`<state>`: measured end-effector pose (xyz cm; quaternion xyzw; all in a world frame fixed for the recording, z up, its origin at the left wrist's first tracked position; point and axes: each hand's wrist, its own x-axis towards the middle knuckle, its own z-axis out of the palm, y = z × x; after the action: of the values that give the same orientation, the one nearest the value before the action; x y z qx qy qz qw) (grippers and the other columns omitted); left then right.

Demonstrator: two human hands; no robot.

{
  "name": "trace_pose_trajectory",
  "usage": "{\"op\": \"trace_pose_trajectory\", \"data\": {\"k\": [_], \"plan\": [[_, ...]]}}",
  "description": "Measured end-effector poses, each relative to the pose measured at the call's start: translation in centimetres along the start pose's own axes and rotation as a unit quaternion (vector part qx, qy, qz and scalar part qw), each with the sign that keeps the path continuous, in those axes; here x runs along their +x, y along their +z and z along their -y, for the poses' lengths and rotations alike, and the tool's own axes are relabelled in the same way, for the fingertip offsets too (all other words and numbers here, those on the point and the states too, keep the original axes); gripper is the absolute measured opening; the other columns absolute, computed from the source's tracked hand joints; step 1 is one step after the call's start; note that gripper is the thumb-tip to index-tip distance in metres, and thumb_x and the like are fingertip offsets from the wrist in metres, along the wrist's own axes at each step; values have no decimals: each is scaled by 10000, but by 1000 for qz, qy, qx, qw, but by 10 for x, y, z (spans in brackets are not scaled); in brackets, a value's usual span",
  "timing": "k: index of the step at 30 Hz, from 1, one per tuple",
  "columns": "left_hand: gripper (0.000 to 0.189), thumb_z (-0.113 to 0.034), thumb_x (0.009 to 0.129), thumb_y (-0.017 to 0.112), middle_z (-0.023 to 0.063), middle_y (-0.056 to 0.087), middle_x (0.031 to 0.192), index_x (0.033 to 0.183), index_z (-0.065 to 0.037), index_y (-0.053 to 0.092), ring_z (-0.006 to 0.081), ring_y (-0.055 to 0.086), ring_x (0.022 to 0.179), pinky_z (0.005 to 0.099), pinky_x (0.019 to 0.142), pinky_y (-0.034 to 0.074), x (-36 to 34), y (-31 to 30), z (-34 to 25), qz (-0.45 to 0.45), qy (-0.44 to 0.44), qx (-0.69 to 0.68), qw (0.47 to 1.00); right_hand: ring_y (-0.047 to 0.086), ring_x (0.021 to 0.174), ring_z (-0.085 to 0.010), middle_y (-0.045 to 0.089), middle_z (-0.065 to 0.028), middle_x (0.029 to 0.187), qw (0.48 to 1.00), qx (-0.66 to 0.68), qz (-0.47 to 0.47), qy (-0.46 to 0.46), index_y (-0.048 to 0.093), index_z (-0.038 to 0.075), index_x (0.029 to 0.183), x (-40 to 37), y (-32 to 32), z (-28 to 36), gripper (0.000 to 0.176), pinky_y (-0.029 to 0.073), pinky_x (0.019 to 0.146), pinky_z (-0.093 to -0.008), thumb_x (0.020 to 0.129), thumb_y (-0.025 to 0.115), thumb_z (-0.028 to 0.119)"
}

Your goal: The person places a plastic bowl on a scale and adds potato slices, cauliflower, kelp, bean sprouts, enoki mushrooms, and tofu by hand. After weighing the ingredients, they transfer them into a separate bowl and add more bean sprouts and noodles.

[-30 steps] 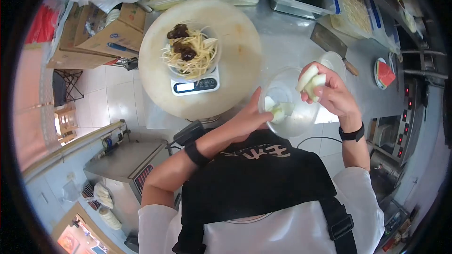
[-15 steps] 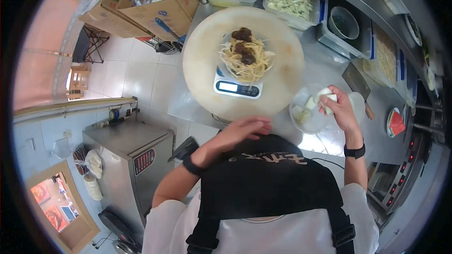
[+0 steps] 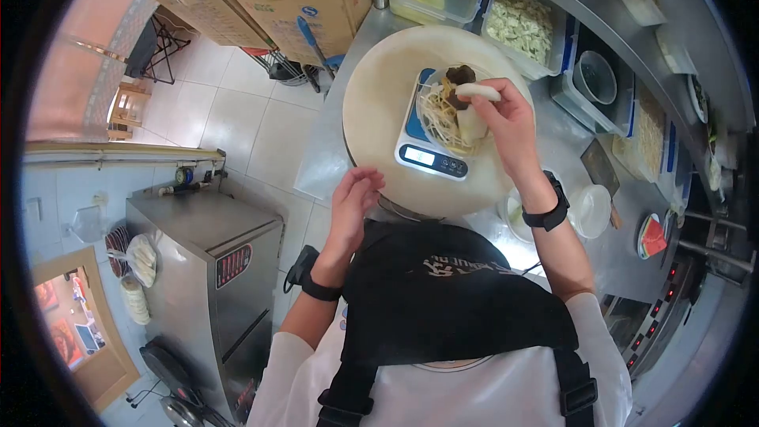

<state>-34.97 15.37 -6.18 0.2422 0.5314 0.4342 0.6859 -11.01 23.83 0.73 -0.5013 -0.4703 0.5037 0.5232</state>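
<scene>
On a metal desk [image 3: 324, 150], we see a thick round board [image 3: 379, 111] bearing a white scale [image 3: 431, 160] with its small screen lit, and on the scale a clear bowl [image 3: 424, 128]. In the bowl lie pale strands [image 3: 441, 107], with dark pieces [image 3: 461, 74] at the far side. Above the bowl, the right hand [image 3: 500, 109] has its thumb and fingers closed on a pale slice [image 3: 478, 92]. A second pale piece [image 3: 472, 124] sits just below, over the strands; we cannot tell whether the hand touches it. The left hand [image 3: 357, 192], loosely curled and holding nothing we can see, is beside the board's near edge. Right of the board, we find a partly hidden container [image 3: 515, 217], a round tub [image 3: 590, 212] and a cleaver [image 3: 600, 168].
</scene>
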Motion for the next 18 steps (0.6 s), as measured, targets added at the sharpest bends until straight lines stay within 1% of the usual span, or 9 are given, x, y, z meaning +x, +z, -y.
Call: {"op": "trace_pose_trajectory", "data": {"k": [6,8,9,12,13,14,15,16,18], "plan": [[180,-108,858,475,22,569,965,1027,-82,531,120,531,905,268,787,401,41,-3,-16,-1,163,45,986,566,787,-73,629,-32,909,991,60,-118,-6,565,43,948,-18,-50,19,105,429,716,-203,871,545,112],[177,-95,854,479,15,567,948,1022,-80,530,111,522,911,251,793,392,70,-28,-1,-67,234,113,963,562,760,-71,628,-17,866,985,-138,-95,29,576,48,896,-40,-98,19,122,433,694,-213,879,537,162],[177,-95,854,479,15,567,948,1022,-80,530,111,522,911,251,793,392,84,-45,8,-60,230,114,965,562,760,-71,628,-17,866,984,-140,-102,31,576,48,896,-52,-124,11,122,433,694,-213,879,537,162],[215,-80,842,475,57,557,989,1049,-50,522,166,520,940,293,831,395,123,-99,37,-173,255,185,933,583,781,-102,631,-54,853,941,-238,-36,238,601,17,902,-96,-196,-53,175,455,697,-251,876,540,179],[243,-82,836,473,90,545,1022,1072,-34,513,208,512,959,329,865,382,130,-112,45,-244,281,310,875,595,792,-129,638,-83,834,926,-254,-18,278,607,5,924,-110,-212,-79,199,457,716,-269,866,550,186],[273,-83,830,471,124,533,1055,1094,-18,504,250,505,979,365,898,368,140,-123,52,-313,304,421,795,602,787,-170,638,-117,828,918,-317,41,237,603,1,967,-123,-231,-112,223,461,722,-294,852,559,187],[290,-102,826,460,179,500,1097,1095,0,494,312,485,999,402,906,357,153,-136,65,-333,284,457,774,610,781,-212,637,-151,822,901,-382,96,183,599,-4,1009,-126,-243,-128,258,464,728,-319,839,569,187],[310,-121,821,450,234,466,1139,1096,19,484,374,464,1020,439,914,345,164,-142,73,-357,269,486,751,610,813,-274,627,-193,866,860,-477,83,161,590,4,1051,-119,-225,-104,279,461,748,-362,827,566,169],[330,-201,843,440,194,504,1126,1105,-9,501,355,481,1029,438,885,363,167,-136,75,-395,233,554,695,609,800,-224,632,-163,851,846,-510,30,150,606,15,1027,-73,-201,-47,246,461,741,-328,836,555,161]]}}
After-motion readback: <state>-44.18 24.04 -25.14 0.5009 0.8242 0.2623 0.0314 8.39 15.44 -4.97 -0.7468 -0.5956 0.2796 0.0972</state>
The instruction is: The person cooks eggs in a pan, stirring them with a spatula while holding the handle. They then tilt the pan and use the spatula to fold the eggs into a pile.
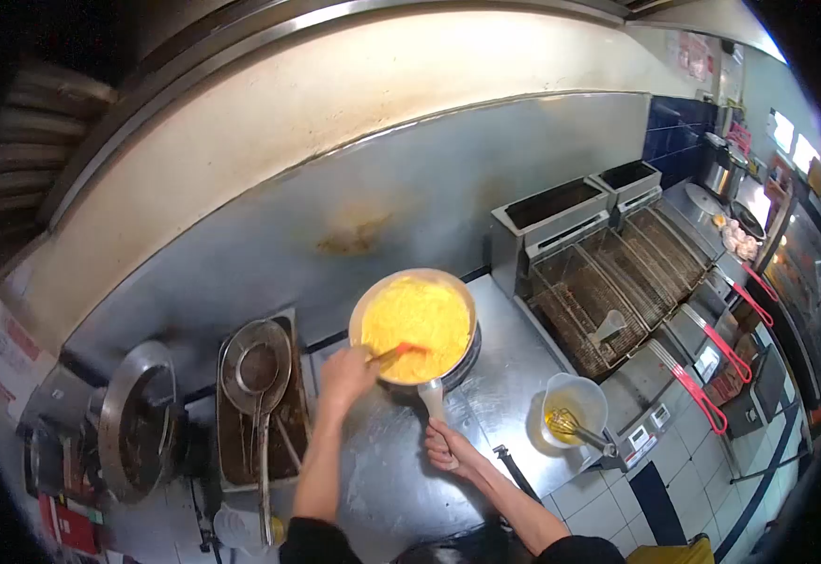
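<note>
A round pan [359,299] full of yellow food [416,318] sits over a burner on the steel counter [382,451]. My left hand [346,374] is closed on a spatula [405,349], whose red head rests in the food near the pan's front edge. Wrapped round the end of the pan's pale handle [432,399] are the fingers of my right hand [448,446]. To the right of that hand, a clear plastic jug [587,395] holds a whisk [570,425] and some yellow liquid.
Deep fryers with wire baskets [587,310] and red-handled tools [702,399] stand on the right. Round strainers [257,367] lie over a rectangular tray [232,481] left of the pan. A large metal pan [121,428] is farther left. The steel wall rises behind.
</note>
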The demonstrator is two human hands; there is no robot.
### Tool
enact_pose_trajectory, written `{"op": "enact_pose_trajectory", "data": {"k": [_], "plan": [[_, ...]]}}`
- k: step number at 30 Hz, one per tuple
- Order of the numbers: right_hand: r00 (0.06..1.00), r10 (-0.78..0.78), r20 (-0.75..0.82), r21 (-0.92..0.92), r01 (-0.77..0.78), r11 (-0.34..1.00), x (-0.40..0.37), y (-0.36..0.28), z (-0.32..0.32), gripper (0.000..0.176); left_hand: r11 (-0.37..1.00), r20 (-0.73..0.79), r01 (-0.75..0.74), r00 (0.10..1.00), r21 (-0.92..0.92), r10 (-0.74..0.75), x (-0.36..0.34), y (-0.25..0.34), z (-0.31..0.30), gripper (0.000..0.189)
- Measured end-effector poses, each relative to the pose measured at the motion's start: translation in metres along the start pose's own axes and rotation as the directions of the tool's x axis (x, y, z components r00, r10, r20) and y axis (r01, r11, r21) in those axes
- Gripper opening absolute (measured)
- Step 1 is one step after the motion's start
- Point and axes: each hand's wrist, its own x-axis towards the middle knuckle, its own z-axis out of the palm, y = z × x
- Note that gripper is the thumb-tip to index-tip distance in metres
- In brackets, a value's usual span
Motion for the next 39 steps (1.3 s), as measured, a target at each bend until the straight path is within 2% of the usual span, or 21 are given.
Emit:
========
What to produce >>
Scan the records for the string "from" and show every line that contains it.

Exercise response >>
  "description": "Measured end-effector poses, each relative to the pose measured at the call's start: translation in centimetres along the start pose's own axes and rotation as a unit quaternion (vector part qx, qy, qz and scalar part qw), each with the sign that keeps the path continuous, in those axes; here x runs along their +x, y along their +z and z along their -y, for the poses' lengths and rotations alike, and the tool's own axes are relabelled in the same way, for the fingertip offsets too (all other words and numbers here, those on the point and the states too, keep the original axes); gripper is the absolute measured opening; the other columns absolute, computed from the source's tracked hand joints; step 1 is one step after the call's start; note that gripper is the thumb-tip to index-tip distance in metres, and thumb_x and the like are fingertip offsets from the wrist in metres, along the wrist's own axes at each step; values have no decimals: each is scaled by 10000, but by 1000 for qz, qy, qx, qw, but by 10 for x, y, z (spans in brackets are not scaled); in brackets, a value's usual span",
  "timing": "k: index of the step at 30 Hz, from 1, one per tuple",

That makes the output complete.